» **THE PROBLEM**
Take the line with "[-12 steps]" as the first and the last line of the data as the end. Write out both and every line between exactly, except pictures.
------
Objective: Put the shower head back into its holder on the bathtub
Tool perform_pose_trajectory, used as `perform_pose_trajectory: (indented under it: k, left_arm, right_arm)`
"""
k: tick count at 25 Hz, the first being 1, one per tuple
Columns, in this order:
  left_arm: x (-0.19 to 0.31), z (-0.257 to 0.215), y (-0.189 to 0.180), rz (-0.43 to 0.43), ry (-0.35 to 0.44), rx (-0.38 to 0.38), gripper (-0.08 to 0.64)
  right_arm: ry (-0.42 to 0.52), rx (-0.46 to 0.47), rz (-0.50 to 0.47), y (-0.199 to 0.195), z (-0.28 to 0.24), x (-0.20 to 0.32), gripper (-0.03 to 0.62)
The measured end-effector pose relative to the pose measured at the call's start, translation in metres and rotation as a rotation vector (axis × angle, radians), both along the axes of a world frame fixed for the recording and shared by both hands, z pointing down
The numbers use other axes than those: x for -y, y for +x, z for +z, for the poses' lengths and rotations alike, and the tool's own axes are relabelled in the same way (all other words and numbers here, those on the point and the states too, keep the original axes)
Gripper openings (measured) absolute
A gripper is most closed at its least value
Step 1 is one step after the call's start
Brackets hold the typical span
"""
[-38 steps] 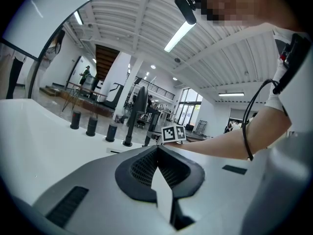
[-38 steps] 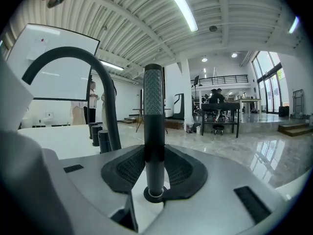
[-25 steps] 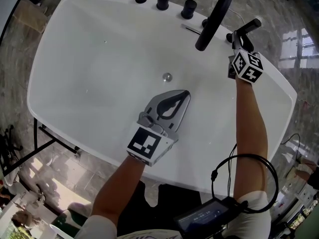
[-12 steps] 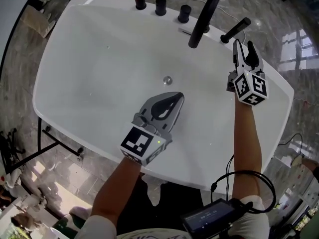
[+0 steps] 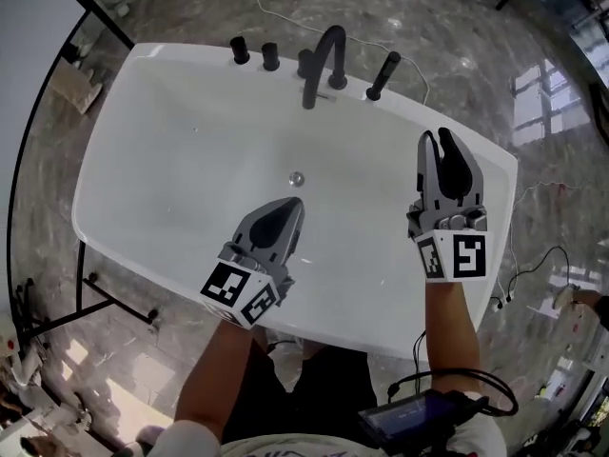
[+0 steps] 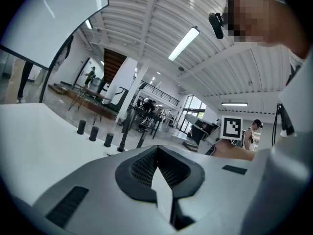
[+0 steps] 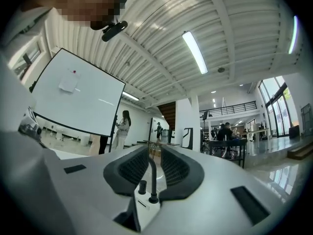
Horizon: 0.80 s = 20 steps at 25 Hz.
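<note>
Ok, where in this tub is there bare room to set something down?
The tub floor left of the drain is bare and wide. The far rim is crowded towards the right, with knobs, the spout and the shower head.

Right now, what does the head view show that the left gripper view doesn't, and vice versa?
Only the head view: the round silver drain in the floor of the white oval bathtub. Only the left gripper view: the white ribbed ceiling with strip lights, and distant people in the hall. Both: the bathtub itself, the curved black spout, the black shower head beside it on the far rim, and the left gripper, jaws together, empty.
</note>
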State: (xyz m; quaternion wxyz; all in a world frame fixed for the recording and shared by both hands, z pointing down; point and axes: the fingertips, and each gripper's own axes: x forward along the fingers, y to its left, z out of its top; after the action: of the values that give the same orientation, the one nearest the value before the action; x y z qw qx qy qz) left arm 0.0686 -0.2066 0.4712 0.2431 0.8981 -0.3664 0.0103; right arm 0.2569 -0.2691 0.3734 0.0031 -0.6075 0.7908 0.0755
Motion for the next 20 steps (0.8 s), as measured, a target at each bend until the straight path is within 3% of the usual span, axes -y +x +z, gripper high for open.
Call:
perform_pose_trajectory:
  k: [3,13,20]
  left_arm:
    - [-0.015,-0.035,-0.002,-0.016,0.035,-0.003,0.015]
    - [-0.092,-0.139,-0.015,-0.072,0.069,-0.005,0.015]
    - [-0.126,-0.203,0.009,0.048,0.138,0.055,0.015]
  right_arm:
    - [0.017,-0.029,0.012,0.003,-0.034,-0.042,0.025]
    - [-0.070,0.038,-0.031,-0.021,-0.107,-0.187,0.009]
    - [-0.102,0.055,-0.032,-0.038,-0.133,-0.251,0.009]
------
» **TASK RESPONSE**
[-12 steps] 
[+0 steps] 
[+0 steps] 
[+0 steps] 
Horizon: 0.80 s = 20 steps at 25 Hz.
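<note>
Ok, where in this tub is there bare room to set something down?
The tub floor left of the drain is bare and wide. The far rim is crowded towards the right, with knobs, the spout and the shower head.

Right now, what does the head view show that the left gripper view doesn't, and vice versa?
Only the head view: the round silver drain in the floor of the white oval bathtub. Only the left gripper view: the white ribbed ceiling with strip lights, and distant people in the hall. Both: the bathtub itself, the curved black spout, the black shower head beside it on the far rim, and the left gripper, jaws together, empty.
</note>
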State: (xyz m; quaternion wxyz; all in a world frame fixed for the recording and shared by both hands, z pointing down; point and axes: the fingertips, and each gripper's own axes: x forward along the fingers, y to its left, z out of its top; after the action: of the values that give the same orientation, the one nearest the value before the action; x y z qw qx qy qz) left arm 0.0686 -0.2066 0.4712 0.2431 0.8981 -0.3664 0.0103; right arm 0.2569 -0.2691 0.3734 0.0031 -0.6075 0.7908 0.0755
Motion for the next 20 steps (0.8 s), as measured, a target at each bend until the straight path is within 3% of the usual span, axes -y +x +z, gripper high for open.
Call:
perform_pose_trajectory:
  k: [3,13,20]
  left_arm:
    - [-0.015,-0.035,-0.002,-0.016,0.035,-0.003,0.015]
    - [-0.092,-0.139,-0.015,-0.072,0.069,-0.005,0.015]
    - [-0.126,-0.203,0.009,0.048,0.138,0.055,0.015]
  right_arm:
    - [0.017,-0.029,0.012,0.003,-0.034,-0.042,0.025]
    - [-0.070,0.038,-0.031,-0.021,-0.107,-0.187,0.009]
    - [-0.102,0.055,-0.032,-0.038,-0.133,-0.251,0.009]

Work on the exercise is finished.